Strategies of Data Mining

Yüklə 160,83 Kb.

səhifə	2/7
tarix	08.10.2017
ölçüsü	160,83 Kb.
	#3807

1 2 3 4 5 6 7

Data Selection
Locating Data
Identifying Data

The Data Mining Process

Analysis Services provides a set of easy-to-use, robust data mining tools. To make the best use of these tools, you should follow a consistent data mining process, such as the one outlined below:

•	Data Selection The process of locating and identifying data for data mining purposes.
•	Data Cleaning The process of inspecting data for physical inconsistencies, such as orphan records or required fields set to null, and logical inconsistencies, such as accounts with closing dates earlier than starting dates.
•	Data Enrichment The process of adding information to data, such as creating calculated fields or adding external data for data mining purposes.
•	Data Transformation The process of transforming data physically, such as changing the data types of fields, and logically, such as increasing or decreasing granularity, for data mining purposes.
•	Training Case Set Preparation The process of preparing a case set for data mining.

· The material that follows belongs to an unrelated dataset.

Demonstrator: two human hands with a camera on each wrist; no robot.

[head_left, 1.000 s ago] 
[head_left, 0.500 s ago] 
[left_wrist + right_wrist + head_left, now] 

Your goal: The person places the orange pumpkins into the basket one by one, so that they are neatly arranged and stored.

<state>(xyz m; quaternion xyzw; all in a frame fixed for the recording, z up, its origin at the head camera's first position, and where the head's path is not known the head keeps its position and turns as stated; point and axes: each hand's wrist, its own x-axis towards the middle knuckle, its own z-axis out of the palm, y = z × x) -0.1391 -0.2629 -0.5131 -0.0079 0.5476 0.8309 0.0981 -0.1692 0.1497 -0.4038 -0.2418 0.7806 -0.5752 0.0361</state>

This may include secondary transformation and extract query design.
•	Data Mining Model Construction The process of choosing a data mining model algorithm and tuning its parameters, then running the algorithm against the training case set to construct a data mining model.
•	Data Mining Model Evaluation The process of evaluating the created data mining model against a case set of test data, in which a second training data set, also called a holdout set, is viewed through the data mining model and the resulting predictive analysis is then compared against the actual results of the second training set to determine predictive accuracy.
•	Data Mining Model Feedback After the data mining model has been evaluated, the data mining model can be used to provide analysis of unknown data. The resulting analysis can be used to supply either operational or closed loop decision support.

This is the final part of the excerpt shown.